▶ [Exercise aim]:
The data beneath this task has to be reprinted character for character.

*** Begin section ***

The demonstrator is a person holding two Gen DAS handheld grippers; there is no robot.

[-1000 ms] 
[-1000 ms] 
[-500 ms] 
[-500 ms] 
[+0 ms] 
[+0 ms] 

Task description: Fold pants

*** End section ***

▶ [Result for this task]:
The demonstrator is a person holding two Gen DAS handheld grippers; there is no robot.

[-1000 ms] 
[-1000 ms] 
[-500 ms] 
[-500 ms] 
[+0 ms] 
[+0 ms] 

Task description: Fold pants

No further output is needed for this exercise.